§ ACTIVITY
Copy each line of the following material that has the string "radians".

§ SOURCE DATA
*****

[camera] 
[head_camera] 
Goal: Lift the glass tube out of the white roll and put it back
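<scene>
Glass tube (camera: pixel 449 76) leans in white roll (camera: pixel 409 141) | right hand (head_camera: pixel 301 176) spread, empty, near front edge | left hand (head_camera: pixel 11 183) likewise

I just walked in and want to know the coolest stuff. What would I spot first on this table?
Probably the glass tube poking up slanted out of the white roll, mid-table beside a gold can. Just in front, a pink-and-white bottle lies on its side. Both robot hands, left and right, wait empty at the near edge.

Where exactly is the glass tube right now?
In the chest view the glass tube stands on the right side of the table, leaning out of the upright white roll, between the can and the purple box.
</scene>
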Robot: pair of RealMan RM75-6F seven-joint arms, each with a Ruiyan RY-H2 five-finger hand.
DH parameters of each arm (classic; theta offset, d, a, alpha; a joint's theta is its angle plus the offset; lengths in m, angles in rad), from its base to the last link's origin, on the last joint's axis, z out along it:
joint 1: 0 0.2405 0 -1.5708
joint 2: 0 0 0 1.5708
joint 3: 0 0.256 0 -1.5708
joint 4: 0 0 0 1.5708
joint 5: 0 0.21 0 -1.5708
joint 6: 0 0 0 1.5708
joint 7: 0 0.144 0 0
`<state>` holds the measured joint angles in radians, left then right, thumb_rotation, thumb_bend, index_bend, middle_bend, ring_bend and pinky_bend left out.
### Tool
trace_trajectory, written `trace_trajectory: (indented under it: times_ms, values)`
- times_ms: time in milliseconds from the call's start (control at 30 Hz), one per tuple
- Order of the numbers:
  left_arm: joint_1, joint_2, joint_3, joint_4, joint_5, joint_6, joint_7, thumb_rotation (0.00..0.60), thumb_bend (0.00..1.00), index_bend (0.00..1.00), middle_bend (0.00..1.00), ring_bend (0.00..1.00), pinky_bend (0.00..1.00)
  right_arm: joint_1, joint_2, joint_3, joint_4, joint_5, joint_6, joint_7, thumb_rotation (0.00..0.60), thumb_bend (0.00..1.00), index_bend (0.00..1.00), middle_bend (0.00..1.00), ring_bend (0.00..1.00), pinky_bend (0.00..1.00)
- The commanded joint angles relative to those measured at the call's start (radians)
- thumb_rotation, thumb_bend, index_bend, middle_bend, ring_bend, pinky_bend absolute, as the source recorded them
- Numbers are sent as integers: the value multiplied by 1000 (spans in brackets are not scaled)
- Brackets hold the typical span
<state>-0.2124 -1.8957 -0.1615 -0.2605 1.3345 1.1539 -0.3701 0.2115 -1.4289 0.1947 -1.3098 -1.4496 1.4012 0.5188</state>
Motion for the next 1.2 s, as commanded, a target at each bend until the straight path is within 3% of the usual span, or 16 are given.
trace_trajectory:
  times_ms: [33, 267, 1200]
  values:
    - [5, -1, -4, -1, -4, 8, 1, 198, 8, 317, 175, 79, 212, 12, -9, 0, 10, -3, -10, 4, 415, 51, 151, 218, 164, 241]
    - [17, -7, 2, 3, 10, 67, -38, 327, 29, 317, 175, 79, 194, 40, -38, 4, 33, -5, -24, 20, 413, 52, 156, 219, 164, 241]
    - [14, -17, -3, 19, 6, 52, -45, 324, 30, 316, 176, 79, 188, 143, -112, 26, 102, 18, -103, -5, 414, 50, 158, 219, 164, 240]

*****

§ SOLUTION TO THIS EXERCISE
`<state>` holds the measured joint angles in radians, left then right, thumb_rotation, thumb_bend, index_bend, middle_bend, ring_bend and pinky_bend left out.
- The commanded joint angles relative to those measured at the call's start (radians)

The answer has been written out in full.